The messenger seized the package and dashed away. Sydenham looked again at the sprig of heliotrope; he pressed it passionately to his lips. Then carefully placing it in his pocket-book, he began an examination of the papers left by Mr. Sandford. The clock struck three.

The clerk Alden re-entered. "They wouldn't take it," he said, and handed the package of bills to Sydenham.
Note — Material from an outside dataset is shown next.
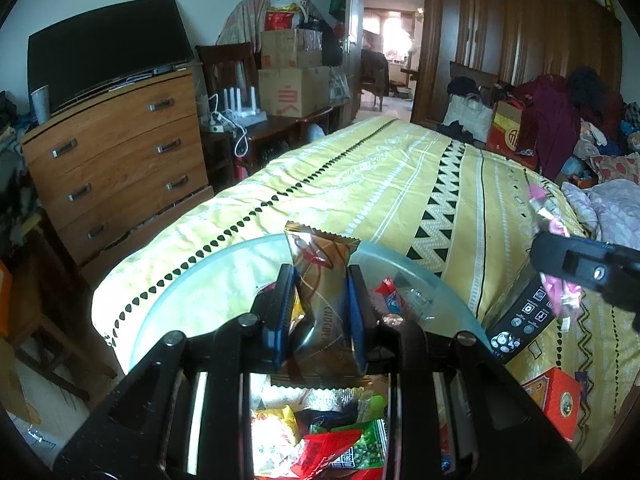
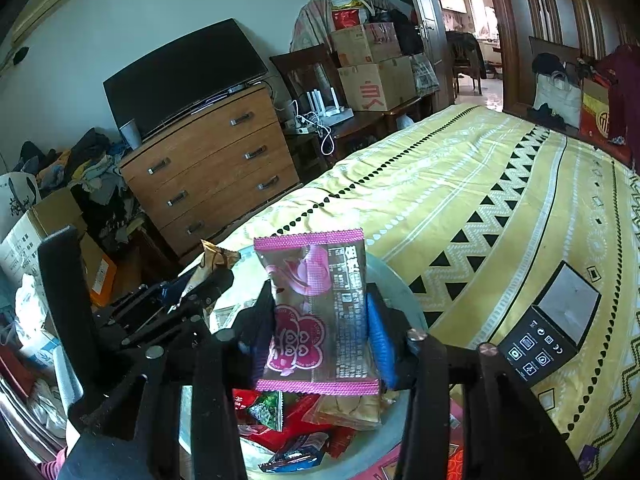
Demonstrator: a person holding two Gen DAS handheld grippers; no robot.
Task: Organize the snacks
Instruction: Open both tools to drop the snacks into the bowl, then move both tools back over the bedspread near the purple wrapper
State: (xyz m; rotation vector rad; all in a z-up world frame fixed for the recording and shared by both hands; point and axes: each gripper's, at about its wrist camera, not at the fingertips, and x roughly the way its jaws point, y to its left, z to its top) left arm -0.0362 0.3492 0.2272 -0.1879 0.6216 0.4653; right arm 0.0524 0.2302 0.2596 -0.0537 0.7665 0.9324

"Oh, very well," said the cashier, absently, "I'll take care of it. That's all, Alden; you can go."

For an hour or more Sydenham worked steadily. Then, gathering the papers together, he rose, took off his office-coat, and began making preparations to depart. Once he came into Mr. Sandford's private office, where we were sitting, but apparently he did not notice our presence. Indiman gripped my hand hard. "Going splendidly," he whispered.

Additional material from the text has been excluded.